◆ Instructions to follow ◆
For each line in the data that includes "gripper", make a copy.

◆ Collected material ◆
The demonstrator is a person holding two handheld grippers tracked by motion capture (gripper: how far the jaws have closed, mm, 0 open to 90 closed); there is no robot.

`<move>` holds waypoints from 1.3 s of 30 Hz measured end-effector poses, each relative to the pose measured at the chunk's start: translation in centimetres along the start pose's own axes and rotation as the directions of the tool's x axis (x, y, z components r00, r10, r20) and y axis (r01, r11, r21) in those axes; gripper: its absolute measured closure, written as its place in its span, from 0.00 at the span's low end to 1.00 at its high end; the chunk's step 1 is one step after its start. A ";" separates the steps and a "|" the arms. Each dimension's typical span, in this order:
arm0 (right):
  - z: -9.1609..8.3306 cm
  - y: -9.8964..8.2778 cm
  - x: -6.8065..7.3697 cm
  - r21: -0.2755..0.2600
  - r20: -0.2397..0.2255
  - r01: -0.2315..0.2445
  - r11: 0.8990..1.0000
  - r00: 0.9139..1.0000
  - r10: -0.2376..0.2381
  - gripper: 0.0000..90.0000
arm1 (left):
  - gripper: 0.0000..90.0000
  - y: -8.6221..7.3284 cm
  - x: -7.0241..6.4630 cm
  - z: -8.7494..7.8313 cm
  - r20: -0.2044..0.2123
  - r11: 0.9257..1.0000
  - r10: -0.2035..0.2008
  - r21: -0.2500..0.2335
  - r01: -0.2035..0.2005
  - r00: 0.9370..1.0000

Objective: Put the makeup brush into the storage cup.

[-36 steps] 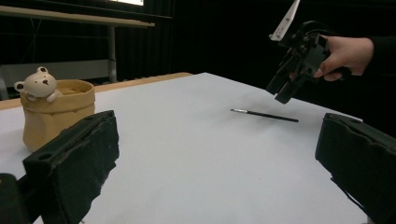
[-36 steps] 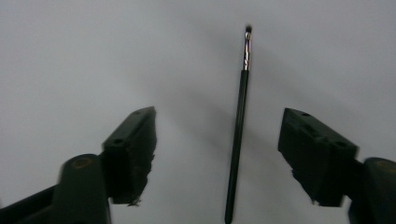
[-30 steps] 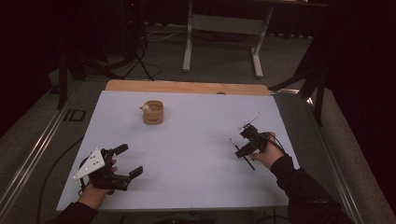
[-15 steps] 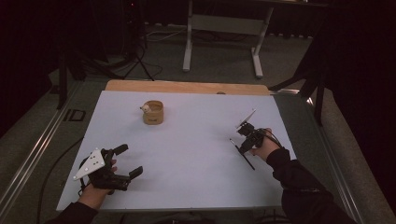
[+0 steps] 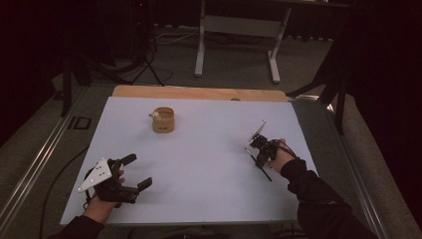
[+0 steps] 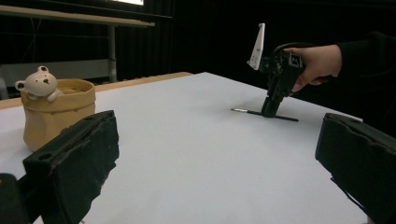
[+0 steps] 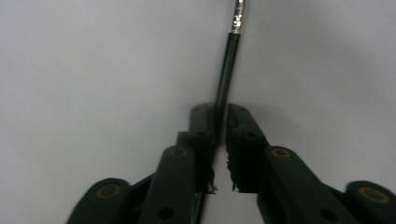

◆ Your solution ◆
The demonstrator is a person holding two handheld grippers tracked by motion capture (gripper: how far the jaws have closed, mm, 0 open to 90 closed); there is no robot.
`<move>` holds waypoints from 1.3 s of 30 Hz measured end-effector poses, each relative to the pose measured at the chunk's start: translation in centimetres along the start pose's own axes and rotation as the directions of the tool's x axis (x, y, z components r00, r10, r20) and y axis (r01, r11, r21) in those axes; gripper: its absolute measured closure, written as its place in its span, from 0.00 at the span's low end to 1.00 at its high end; the chunk's step 1 is one step after its start. A ";" separates the steps and a "|" the arms. Each dimension's typical span, in this order:
  - gripper: 0.0000..90.0000
  - gripper: 0.0000..90.0000

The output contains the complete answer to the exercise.